§ **Extracted records**
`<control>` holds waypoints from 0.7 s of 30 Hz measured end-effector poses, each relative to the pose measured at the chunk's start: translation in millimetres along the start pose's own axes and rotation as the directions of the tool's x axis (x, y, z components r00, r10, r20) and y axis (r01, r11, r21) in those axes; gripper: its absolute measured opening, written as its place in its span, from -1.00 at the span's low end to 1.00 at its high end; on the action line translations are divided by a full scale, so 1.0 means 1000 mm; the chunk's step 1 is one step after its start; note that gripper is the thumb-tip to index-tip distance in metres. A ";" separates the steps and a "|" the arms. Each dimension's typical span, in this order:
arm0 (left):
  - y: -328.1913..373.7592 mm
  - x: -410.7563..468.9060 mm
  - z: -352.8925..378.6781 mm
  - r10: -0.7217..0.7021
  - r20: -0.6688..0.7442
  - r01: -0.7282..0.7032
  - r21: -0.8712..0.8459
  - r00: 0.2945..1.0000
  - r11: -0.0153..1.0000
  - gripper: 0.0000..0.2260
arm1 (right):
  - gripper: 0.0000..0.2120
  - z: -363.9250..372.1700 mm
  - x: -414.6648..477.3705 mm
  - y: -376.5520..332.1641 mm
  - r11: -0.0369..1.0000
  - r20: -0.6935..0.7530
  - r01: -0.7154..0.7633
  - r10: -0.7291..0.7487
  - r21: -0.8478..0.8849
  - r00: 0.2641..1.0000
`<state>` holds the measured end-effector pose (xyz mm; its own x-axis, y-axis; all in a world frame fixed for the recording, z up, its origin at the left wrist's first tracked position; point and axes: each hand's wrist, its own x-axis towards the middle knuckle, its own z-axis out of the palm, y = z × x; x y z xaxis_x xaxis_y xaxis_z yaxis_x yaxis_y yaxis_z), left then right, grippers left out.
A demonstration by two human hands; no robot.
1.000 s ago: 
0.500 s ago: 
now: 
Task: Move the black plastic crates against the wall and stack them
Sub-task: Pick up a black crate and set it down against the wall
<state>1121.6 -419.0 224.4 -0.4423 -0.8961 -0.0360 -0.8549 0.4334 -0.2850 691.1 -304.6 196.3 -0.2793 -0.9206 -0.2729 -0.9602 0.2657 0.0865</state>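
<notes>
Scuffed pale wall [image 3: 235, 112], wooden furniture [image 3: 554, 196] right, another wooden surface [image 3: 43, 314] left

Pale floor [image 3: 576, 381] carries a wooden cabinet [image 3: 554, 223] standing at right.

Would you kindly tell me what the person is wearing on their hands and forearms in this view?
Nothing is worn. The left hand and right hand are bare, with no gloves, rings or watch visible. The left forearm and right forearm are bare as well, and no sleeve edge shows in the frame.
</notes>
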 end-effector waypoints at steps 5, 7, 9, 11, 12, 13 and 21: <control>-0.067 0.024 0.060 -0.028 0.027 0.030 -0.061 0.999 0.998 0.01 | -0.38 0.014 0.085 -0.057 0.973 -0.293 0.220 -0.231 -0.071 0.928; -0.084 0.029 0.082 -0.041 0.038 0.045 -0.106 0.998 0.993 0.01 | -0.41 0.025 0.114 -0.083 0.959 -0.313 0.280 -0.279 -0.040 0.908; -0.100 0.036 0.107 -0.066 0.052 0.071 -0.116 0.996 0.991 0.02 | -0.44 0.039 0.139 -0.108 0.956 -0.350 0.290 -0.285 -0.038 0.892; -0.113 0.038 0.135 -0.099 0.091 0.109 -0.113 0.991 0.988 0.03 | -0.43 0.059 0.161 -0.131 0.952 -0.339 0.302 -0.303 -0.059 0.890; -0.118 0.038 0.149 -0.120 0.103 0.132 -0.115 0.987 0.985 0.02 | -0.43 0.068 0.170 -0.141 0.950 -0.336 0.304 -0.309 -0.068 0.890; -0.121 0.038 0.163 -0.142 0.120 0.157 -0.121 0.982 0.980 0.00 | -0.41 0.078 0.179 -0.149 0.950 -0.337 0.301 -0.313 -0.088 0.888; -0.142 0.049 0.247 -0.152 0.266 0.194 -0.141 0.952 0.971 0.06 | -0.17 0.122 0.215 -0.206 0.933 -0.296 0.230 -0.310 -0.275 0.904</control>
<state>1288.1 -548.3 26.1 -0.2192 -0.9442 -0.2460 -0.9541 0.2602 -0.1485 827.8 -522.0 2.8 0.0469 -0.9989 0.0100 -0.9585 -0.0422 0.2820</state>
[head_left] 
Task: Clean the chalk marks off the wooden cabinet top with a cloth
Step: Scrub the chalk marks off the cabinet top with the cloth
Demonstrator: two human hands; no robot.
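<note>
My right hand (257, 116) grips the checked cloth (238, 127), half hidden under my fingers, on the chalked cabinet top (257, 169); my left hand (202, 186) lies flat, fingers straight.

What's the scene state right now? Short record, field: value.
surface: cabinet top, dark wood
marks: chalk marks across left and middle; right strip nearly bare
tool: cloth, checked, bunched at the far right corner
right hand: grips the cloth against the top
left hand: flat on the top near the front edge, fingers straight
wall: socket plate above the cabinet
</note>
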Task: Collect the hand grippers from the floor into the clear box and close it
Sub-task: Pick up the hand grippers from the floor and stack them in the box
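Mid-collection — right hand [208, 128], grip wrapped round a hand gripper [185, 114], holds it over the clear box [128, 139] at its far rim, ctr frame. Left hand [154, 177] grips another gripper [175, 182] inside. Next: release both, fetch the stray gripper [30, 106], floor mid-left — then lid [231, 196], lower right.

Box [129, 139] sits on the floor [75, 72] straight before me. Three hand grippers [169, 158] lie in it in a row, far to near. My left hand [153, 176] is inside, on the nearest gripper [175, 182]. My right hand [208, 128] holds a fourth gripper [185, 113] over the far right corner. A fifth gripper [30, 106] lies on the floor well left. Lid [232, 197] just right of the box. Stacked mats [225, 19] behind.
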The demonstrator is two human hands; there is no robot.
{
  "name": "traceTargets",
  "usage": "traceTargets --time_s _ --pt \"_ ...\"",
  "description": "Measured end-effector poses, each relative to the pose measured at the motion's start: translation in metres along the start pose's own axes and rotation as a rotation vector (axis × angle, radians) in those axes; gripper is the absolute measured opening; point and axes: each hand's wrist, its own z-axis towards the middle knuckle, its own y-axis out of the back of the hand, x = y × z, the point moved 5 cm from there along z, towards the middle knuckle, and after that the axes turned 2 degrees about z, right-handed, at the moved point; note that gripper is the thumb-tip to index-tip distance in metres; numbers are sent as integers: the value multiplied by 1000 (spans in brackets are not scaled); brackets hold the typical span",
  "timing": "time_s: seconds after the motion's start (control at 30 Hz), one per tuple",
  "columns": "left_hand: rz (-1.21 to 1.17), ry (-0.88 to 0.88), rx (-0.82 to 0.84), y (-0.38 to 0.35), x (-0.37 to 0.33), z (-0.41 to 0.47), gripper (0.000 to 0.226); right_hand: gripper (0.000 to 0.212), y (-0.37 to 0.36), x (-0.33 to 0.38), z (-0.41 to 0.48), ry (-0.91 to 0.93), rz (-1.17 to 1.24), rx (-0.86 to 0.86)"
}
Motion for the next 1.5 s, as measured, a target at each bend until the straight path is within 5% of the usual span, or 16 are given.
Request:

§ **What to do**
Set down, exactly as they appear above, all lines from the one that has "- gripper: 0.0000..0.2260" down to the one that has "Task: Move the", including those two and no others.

§ **Task response**
  - gripper: 0.0000..0.2260
arm1 (right):
  - gripper: 0.0000..0.2120
  - z: -363.9250..372.1700 mm
  - x: -414.6648..477.3705 mm
  - y: -376.5520..332.1641 mm
  - r11: -0.0369..1.0000
  - r20: -0.6935..0.7530
  - r01: -0.7154..0.7633
  - r10: -0.7291..0.7487
  - r21: -0.8478..0.8849
  - r00: 0.2641..1.0000
`<state>` holds the measured end-effector pose (xyz mm; its own x-axis, y-axis; all in a world frame fixed for the recording, z up, its origin at the left wrist's first tracked position; point and axes: each hand's wrist, its own x-axis towards the middle knuckle, its own z-axis out of the palm, y = z × x; x y z xaxis_x xaxis_y xaxis_z yaxis_x yaxis_y yaxis_z), left then right, grippers left out.
A demonstration by two human hands; no robot.
1.000 s ago: 
0.500 s ago: 
now: 
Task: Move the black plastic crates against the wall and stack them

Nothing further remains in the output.